Philadelphia president of baseball operations Dave Dombrowski publicly defended manager Rob Thomson on Wednesday, saying he does not blame Thomson for a 9-19 start that has fans calling for change.
In phillies news, Dombrowski’s remark came as stark numbers pile up: the team has committed more than $282 million to its roster, fields the third-oldest lineup in the sport with an average age of 30.2, and has scored the third fewest runs in baseball. The pitching staff has been a particular problem — the rotation owns a 5.80 ERA, the worst in the game — and key everyday hitters have been unable to steady the offense. Trea Turner is hitting with a.658 OPS, and one regular has produced what the statistics rank as the fourth-worst offensive season among major-league hitters.
Dombrowski stated plainly that he does not blame Rob Thomson for his team’s 9–19 record, a public defense that, at least for now, takes the immediate firing question off the table. Fans and commentators have made Thomson the target of frustration, but those closest to the roster are also pointing to construction and performance metrics: a high payroll and an aging lineup that is failing to produce runs at the level expected of a big-spending club.

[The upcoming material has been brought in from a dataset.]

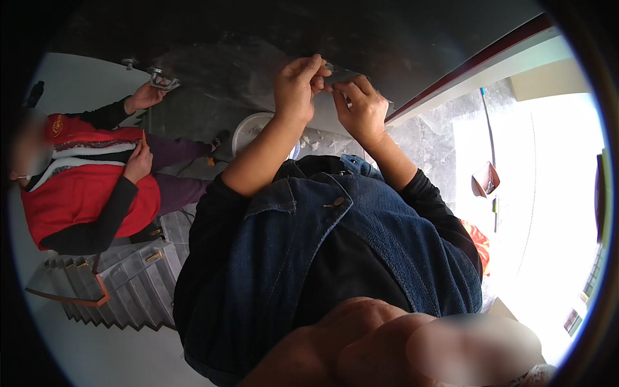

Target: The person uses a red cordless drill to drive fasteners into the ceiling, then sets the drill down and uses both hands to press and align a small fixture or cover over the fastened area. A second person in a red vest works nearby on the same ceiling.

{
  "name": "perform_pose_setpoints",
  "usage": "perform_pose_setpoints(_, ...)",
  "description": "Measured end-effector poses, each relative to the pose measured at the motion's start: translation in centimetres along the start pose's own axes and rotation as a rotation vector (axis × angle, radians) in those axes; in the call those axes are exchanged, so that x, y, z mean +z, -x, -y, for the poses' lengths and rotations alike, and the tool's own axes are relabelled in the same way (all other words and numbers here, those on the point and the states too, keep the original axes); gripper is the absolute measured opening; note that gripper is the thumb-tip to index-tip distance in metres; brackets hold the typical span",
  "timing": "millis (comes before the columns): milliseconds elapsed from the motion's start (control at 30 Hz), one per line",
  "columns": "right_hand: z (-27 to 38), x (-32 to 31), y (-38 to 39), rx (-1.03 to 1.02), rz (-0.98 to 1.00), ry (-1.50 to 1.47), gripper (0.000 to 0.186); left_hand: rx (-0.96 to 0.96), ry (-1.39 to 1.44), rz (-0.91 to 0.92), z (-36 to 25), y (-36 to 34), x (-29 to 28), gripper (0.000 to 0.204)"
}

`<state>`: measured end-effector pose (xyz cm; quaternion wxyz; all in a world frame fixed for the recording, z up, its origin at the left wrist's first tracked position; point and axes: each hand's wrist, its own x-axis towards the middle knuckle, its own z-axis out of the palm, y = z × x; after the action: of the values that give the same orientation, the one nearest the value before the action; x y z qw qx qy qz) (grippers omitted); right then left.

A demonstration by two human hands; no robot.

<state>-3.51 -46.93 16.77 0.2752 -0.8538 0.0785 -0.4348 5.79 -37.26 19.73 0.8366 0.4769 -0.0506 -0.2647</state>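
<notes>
Fingertips pinched together on a small pale piece (329, 69) — left hand (295, 84) and right hand (362, 106) touching, raised against the dark slab's (245, 39) edge, forearms bare.

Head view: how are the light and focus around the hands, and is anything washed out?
Head view: the left hand and right hand are sharp and evenly lit against a dark grey panel; the small thing pinched between them is too tiny to make out. The window side on the right is blown out to white. Fisheye bends the red edge strip, and the rim fades to black.
</notes>
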Motion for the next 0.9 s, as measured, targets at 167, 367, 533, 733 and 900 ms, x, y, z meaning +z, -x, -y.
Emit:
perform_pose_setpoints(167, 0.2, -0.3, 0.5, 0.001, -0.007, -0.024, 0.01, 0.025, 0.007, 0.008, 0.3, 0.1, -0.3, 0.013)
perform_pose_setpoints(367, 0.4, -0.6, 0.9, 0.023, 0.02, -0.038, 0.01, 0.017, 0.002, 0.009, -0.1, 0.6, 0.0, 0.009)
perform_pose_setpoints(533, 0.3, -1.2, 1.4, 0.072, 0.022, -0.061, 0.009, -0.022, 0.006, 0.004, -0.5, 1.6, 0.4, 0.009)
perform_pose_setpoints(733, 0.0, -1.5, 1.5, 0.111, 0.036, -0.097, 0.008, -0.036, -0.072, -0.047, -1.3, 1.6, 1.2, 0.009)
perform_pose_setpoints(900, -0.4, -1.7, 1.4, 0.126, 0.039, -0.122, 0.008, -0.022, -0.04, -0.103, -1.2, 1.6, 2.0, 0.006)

The background to Dombrowski’s comment carries an added twist. Before the 2018 season he hired Alex Cora in Boston; Cora went on to win a 2018 World Series ring with that organization. Cora has long spoken about a desire to join a front office, and the link between Dombrowski and Cora underscored another, quieter channel of discussion inside the sport about how clubs staff leadership beyond the dugout.
That context matters because Dombrowski’s statement is not an abstract defense of managerial philosophy; it is a judgment about where responsibility lies for a club that has spent heavily and underperformed. The Phillies’ investment on paper has not translated into production on the field — a third-oldest lineup, anemic run scoring and a rotation ERA that is worst in baseball present a mismatch between payroll and results. Those facts are the weight behind the calls to change course.
The tension is plain. A president of baseball operations who says he won’t blame the manager while the scoreboard and advanced metrics point to deep roster and pitching problems raises the question of what, exactly, will prompt action. Fans demanding Thomson’s ouster are responding to surface accountability: a visible leader they can name. The deeper data point to construction, age and pitching failures that are not solved by a managerial change.
For now, Dombrowski’s public backing changes the immediate calculus. It signals that the organization sees the problems as broader than one dugout voice and that any corrective steps are more likely to focus on personnel and performance across the roster than on a quick managerial replacement. Whether that approach will calm the clubhouse and a restive fan base — or simply delay the moment of reckoning — is the single practical question hanging over a 9-19 start that has already reshaped season expectations.